WORK REQUEST: Ignoring the pictures, copy the data exactly.
(Beginning of SUPPLIED DATA)
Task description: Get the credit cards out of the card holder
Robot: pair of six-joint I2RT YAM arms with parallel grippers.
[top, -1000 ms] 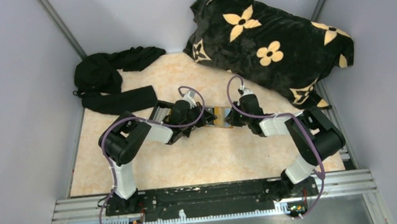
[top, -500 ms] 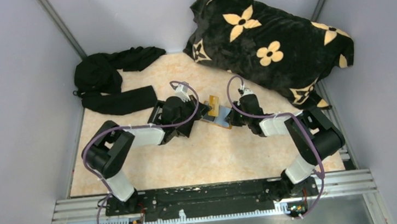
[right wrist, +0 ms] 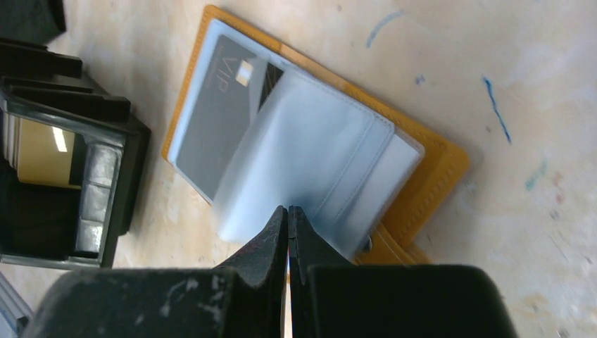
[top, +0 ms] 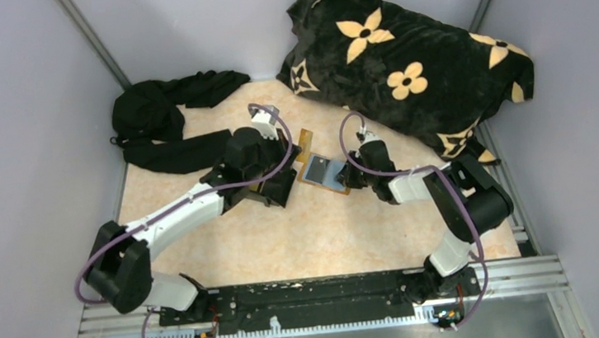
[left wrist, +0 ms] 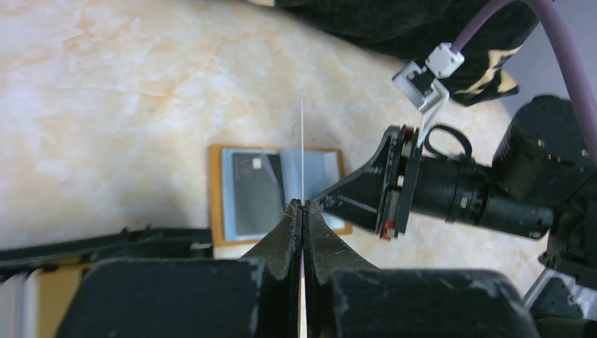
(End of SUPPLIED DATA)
RESPONSE:
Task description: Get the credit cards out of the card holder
Robot: pair of six-joint I2RT YAM arms with parallel grippers.
[top, -1000 ms] 
[top, -500 ms] 
[right wrist, +0 ms] 
[top, +0 ms] 
[left wrist, +0 ms] 

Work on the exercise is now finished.